Ada driver yang kuat, keyakinan dan believe, untuk mengikuti aturan main yang diyakini, dan konsensus yang diikuti. Ini modal sosial yang sangat penting, bahwa bangsa ini sesungguhnya bisa dikelola demi tujuan yang sama.
Lebih dari itu, buat saya jelas bahwa Reuni 212 merupakan indikator bahwa kekuatan ekonomi masyarakat tidak boleh diremehkan. Apalagi jika ada yang bilang "99% hidup pas-pasan". Banyaknya massa ini sekaligus seakan menampik pendapat tersebut.
Banyak cerita, masyarakat yang hadir dalam Reuni 212 itu murni swadaya. Mereka datang dari berbagai tempat di seluruh Indonesia. Tidak hanya dari kawasan Jakarta Raya saja. Di balik mobilitas ini adalah spending-power, yang berarti aktivitas ekonomi.
Lalu ada yang mengklaim, jumlah IMEI yang beredar di seputar lokasi Reuni 212 mencapai 13,4 juta. Tolong, tak perlu berasumsi bahwa saya setuju dengan angka itu, apalagi kalau jumlah itu dianggap sebagai jumlah peserta reuni. Saya punya kalkulasi sendiri, namun tidak perlulah dijadikan bahan diskusi di kolom ini.
Hanya saja, kalau klaim jumlah IMEI itu benar, pengakuan tersebut dapat diartikan terdapat 13,4 juta smartphone. Berdasarkan klaim itu, kita justru bisa berasumsi, pemiliknya pasti bukan orang yang masuk kategori miskin. Bukan orang yang “hidup pas-pasan”.
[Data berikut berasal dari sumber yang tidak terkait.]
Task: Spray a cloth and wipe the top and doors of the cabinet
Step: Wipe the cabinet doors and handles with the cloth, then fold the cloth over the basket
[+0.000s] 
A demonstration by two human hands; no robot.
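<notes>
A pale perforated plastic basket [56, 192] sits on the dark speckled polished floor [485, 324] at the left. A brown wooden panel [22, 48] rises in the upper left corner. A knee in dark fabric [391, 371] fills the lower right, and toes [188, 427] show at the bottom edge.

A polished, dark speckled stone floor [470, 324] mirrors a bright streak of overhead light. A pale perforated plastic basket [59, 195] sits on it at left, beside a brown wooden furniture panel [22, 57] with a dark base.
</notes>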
Maka, bolehlah saya menggarisbawahi, Reuni 212 adalah bentuk gerakan kelas menengah Indonesia. Apalagi, secara demografi, populasi Indonesia memang semakin didominasi oleh kelas menengah yang berdaya beli.
Banyak keyakinan, kelas menengah kini juga makin giat dalam gerakan politik dan demokrasi. Dengan demikian, demokrasi terus tumbuh dan berkembang, dengan segala catatan.
Ini seiring dengan ekonomi yang terus tumbuh dan berkembang. Tidak stagnan. Kalau Anda tidak bersepakat, silahkan.
***
Lantas siapa sebenarnya yang disebut kelas menengah itu? Tentu banyak definisi dan versi. Ada yang menyebutkan kelas menengah adalah mereka yang memiliki pendapatan tahunan minimal US$4.000.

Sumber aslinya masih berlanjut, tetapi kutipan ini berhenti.